== Material for this task

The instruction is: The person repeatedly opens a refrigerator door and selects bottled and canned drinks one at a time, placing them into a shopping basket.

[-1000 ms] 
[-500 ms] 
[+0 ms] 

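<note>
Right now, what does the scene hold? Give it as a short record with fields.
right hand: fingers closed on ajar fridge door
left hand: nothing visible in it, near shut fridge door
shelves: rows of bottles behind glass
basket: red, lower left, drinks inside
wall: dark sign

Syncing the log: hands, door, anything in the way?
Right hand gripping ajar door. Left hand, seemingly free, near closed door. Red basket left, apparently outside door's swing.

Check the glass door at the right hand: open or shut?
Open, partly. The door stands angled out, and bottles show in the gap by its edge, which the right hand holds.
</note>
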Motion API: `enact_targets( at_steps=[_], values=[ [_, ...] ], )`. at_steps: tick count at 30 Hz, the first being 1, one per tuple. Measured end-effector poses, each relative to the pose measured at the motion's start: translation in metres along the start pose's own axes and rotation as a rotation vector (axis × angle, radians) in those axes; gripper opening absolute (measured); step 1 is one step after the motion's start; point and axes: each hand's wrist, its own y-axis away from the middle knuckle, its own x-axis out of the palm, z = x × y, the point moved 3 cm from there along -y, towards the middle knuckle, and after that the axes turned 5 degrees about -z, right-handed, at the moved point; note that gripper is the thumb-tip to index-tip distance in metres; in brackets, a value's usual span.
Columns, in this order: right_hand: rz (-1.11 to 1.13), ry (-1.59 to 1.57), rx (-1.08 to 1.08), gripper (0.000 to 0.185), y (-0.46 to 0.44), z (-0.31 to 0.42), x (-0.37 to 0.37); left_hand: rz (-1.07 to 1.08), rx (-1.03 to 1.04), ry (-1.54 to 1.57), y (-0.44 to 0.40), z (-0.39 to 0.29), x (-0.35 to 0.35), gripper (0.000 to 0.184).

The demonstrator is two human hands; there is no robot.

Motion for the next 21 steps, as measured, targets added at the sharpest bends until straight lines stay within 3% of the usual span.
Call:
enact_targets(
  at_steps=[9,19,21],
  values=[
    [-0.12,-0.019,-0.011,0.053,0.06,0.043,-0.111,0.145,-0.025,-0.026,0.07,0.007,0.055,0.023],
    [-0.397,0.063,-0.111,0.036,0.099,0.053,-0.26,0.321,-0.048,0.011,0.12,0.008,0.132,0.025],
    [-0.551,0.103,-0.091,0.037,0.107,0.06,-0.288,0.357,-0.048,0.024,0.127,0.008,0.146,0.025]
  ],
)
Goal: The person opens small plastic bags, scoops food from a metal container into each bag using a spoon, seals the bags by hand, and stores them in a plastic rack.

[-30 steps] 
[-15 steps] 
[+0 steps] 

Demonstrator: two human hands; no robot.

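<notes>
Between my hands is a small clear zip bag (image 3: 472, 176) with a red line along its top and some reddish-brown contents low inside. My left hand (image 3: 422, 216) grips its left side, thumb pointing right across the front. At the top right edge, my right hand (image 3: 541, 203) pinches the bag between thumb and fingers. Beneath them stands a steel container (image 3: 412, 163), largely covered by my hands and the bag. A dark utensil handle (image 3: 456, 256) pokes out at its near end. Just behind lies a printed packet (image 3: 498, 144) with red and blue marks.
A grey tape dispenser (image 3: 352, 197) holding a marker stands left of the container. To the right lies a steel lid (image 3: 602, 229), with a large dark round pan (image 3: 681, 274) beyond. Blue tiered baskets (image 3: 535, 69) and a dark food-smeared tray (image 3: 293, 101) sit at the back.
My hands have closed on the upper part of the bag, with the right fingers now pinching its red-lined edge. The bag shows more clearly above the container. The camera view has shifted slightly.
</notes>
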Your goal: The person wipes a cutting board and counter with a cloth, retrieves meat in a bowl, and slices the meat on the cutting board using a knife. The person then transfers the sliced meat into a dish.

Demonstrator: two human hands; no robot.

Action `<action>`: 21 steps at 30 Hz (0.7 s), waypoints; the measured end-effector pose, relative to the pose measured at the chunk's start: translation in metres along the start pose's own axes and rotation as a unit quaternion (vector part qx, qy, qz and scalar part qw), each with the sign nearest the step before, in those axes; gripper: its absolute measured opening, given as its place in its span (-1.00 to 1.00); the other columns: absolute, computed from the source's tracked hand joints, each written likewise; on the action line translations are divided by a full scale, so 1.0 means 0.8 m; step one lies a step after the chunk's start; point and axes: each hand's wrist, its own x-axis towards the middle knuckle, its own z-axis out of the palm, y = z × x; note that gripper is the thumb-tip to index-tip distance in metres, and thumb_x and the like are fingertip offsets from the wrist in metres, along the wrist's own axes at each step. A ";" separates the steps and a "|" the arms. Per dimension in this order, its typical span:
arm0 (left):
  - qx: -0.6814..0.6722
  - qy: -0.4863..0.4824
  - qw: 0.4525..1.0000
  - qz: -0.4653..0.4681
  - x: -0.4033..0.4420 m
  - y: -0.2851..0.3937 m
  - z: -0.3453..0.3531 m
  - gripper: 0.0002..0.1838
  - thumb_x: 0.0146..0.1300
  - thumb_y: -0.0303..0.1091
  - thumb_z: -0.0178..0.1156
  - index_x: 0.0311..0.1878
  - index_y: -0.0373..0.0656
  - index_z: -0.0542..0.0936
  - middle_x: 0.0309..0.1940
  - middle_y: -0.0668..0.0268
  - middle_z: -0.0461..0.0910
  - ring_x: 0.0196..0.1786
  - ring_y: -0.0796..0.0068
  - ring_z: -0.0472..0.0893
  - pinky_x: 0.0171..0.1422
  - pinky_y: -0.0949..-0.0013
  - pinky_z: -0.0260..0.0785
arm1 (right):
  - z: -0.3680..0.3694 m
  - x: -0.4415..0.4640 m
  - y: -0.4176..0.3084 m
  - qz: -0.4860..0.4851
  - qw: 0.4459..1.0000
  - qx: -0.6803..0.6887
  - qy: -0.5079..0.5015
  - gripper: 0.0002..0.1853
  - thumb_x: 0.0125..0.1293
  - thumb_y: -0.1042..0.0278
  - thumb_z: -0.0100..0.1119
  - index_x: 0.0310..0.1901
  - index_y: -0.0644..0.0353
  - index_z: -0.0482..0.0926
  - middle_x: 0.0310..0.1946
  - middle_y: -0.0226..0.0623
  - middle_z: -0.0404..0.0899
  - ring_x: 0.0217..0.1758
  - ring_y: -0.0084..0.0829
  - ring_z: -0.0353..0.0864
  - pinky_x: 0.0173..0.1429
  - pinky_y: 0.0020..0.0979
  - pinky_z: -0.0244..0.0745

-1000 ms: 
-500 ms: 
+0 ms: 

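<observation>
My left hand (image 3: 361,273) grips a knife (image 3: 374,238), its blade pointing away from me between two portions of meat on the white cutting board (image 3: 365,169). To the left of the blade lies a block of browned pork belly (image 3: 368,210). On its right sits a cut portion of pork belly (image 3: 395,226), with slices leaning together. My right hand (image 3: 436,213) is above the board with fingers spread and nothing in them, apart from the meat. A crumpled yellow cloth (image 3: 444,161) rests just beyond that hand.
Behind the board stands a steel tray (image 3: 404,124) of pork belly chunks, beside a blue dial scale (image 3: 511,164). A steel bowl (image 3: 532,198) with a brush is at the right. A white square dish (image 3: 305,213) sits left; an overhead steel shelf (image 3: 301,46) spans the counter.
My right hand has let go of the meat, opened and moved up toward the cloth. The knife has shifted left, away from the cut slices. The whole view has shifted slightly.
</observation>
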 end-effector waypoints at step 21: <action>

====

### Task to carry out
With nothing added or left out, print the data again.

### Problem solution
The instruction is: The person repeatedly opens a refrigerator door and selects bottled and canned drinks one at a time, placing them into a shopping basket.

[-1000 ms] 
[-500 ms] 
[+0 ms] 

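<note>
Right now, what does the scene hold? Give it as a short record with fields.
right hand: fingers closed on ajar fridge door
left hand: nothing visible in it, near shut fridge door
shelves: rows of bottles behind glass
basket: red, lower left, drinks inside
wall: dark sign

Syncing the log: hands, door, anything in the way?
Right hand gripping ajar door. Left hand, seemingly free, near closed door. Red basket left, apparently outside door's swing.

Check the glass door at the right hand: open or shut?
Open, partly. The door stands angled out, and bottles show in the gap by its edge, which the right hand holds.
</note>
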Motion API: `enact_targets( at_steps=[_], values=[ [_, ...] ], )`. at_steps: tick count at 30 Hz, the first being 1, one per tuple. Measured end-effector poses, each relative to the pose measured at the motion's start: translation in metres along the start pose's own axes and rotation as a rotation vector (axis × angle, radians) in those axes; gripper opening absolute (measured); step 1 is one step after the motion's start; point and axes: each hand's wrist, its own y-axis away from the middle knuckle, its own x-axis out of the palm, z = x × y, the point moved 3 cm from there along -y, towards the middle knuckle, and after that the axes turned 5 degrees about -z, right-handed, at the moved point; note that gripper is the thumb-tip to index-tip distance in metres; in brackets, a value's usual span.
Columns, in this order: right_hand: rz (-1.11 to 1.13), ry (-1.59 to 1.57), rx (-1.08 to 1.08), gripper (0.000 to 0.185), y (-0.46 to 0.44), z (-0.31 to 0.42), x (-0.37 to 0.37); left_hand: rz (-1.07 to 1.08), rx (-1.03 to 1.04), ry (-1.54 to 1.57), y (-0.44 to 0.40), z (-0.39 to 0.29), x (-0.35 to 0.35), gripper (0.000 to 0.184).

The demonstrator is two human hands; there is no robot.

Motion for the next 21 steps, as measured, targets added at the sharpest bends until straight lines stay within 3% of the usual span.
Call:
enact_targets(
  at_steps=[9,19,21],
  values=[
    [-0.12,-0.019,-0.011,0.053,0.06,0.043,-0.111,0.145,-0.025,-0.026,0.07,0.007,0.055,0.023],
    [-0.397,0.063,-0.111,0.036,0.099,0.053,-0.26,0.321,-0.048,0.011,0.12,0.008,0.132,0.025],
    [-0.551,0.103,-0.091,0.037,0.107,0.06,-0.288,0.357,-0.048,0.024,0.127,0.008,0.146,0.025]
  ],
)
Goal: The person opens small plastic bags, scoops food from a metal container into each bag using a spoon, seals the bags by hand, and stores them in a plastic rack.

[-30 steps] 
[-15 steps] 
[+0 steps] 

Demonstrator: two human hands; no robot.

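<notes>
Between my hands is a small clear zip bag (image 3: 472, 176) with a red line along its top and some reddish-brown contents low inside. My left hand (image 3: 422, 216) grips its left side, thumb pointing right across the front. At the top right edge, my right hand (image 3: 541, 203) pinches the bag between thumb and fingers. Beneath them stands a steel container (image 3: 412, 163), largely covered by my hands and the bag. A dark utensil handle (image 3: 456, 256) pokes out at its near end. Just behind lies a printed packet (image 3: 498, 144) with red and blue marks.
A grey tape dispenser (image 3: 352, 197) holding a marker stands left of the container. To the right lies a steel lid (image 3: 602, 229), with a large dark round pan (image 3: 681, 274) beyond. Blue tiered baskets (image 3: 535, 69) and a dark food-smeared tray (image 3: 293, 101) sit at the back.
My hands have closed on the upper part of the bag, with the right fingers now pinching its red-lined edge. The bag shows more clearly above the container. The camera view has shifted slightly.
</notes>
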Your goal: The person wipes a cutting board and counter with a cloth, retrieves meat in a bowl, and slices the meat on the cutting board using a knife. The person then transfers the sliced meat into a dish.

Demonstrator: two human hands; no robot.

Action `<action>`: 21 steps at 30 Hz (0.7 s), waypoints; the measured end-effector pose, relative to the pose measured at the chunk's start: translation in metres along the start pose's own axes and rotation as a unit quaternion (vector part qx, qy, qz and scalar part qw), each with the sign nearest the step before, in those axes; gripper: its absolute measured opening, given as its place in its span (-1.00 to 1.00); the other columns: absolute, computed from the source's tracked hand joints, each written likewise; on the action line translations are divided by a full scale, so 1.0 means 0.8 m; step one lies a step after the chunk's start; point and axes: each hand's wrist, its own x-axis towards the middle knuckle, its own z-axis out of the palm, y = z × x; note that gripper is the thumb-tip to index-tip distance in metres, and thumb_x and the like are fingertip offsets from the wrist in metres, along the wrist's own axes at each step. A ";" separates the steps and a "|" the arms. Per dimension in this order, its typical span:
arm0 (left):
  - qx: -0.6814..0.6722
  - qy: -0.4863..0.4824
  - qw: 0.4525..1.0000
  - qz: -0.4653..0.4681
  - x: -0.4033..0.4420 m
  - y: -0.2851..0.3937 m
  - z: -0.3453..0.3531 m
  - gripper: 0.0002..0.1838
  - thumb_x: 0.0146..0.1300
  - thumb_y: -0.0303..0.1091
  - thumb_z: -0.0178..0.1156
  - index_x: 0.0311..0.1878
  - index_y: -0.0373..0.0656
  - index_z: -0.0542..0.0936
  - middle_x: 0.0309..0.1940
  - middle_y: -0.0668..0.0268
  - middle_z: -0.0461..0.0910
  - ring_x: 0.0196..0.1786
  - ring_y: -0.0796..0.0068
  - ring_z: -0.0472..0.0893
  - pinky_x: 0.0171..0.1422
  - pinky_y: -0.0949..-0.0013
  - pinky_z: -0.0260..0.0785
arm1 (right):
  - z: -0.3680..0.3694 m
  - x: -0.4415..0.4640 m
  - y: -0.4176..0.3084 m
  - qz: -0.4860..0.4851
  - qw: 0.4459..1.0000
  - qx: -0.6803..0.6887
  - qy: -0.5079..0.5015
  - gripper: 0.0002..0.1853
  - thumb_x: 0.0125..0.1293
  - thumb_y: -0.1042..0.0278
  - thumb_z: -0.0100..0.1119
  - index_x: 0.0310..0.1901
  - index_y: -0.0644..0.0353
  - index_z: -0.0482..0.0926
  - middle_x: 0.0310..0.1946
  - middle_y: -0.0226..0.0623
  - middle_z: -0.0404..0.0899
  - ring_x: 0.0217..0.1758
  - ring_y: -0.0084..0.0829
  - ring_z: -0.0353..0.0864
  - pinky_x: 0.0173..0.1429
  - pinky_y: 0.0020..0.0979
  - pinky_z: -0.0244..0.0745

-1000 ms: 
-500 ms: 
+0 ms: 

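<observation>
My left hand (image 3: 361,273) grips a knife (image 3: 374,238), its blade pointing away from me between two portions of meat on the white cutting board (image 3: 365,169). To the left of the blade lies a block of browned pork belly (image 3: 368,210). On its right sits a cut portion of pork belly (image 3: 395,226), with slices leaning together. My right hand (image 3: 436,213) is above the board with fingers spread and nothing in them, apart from the meat. A crumpled yellow cloth (image 3: 444,161) rests just beyond that hand.
Behind the board stands a steel tray (image 3: 404,124) of pork belly chunks, beside a blue dial scale (image 3: 511,164). A steel bowl (image 3: 532,198) with a brush is at the right. A white square dish (image 3: 305,213) sits left; an overhead steel shelf (image 3: 301,46) spans the counter.
My right hand has let go of the meat, opened and moved up toward the cloth. The knife has shifted left, away from the cut slices. The whole view has shifted slightly.
</observation>
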 end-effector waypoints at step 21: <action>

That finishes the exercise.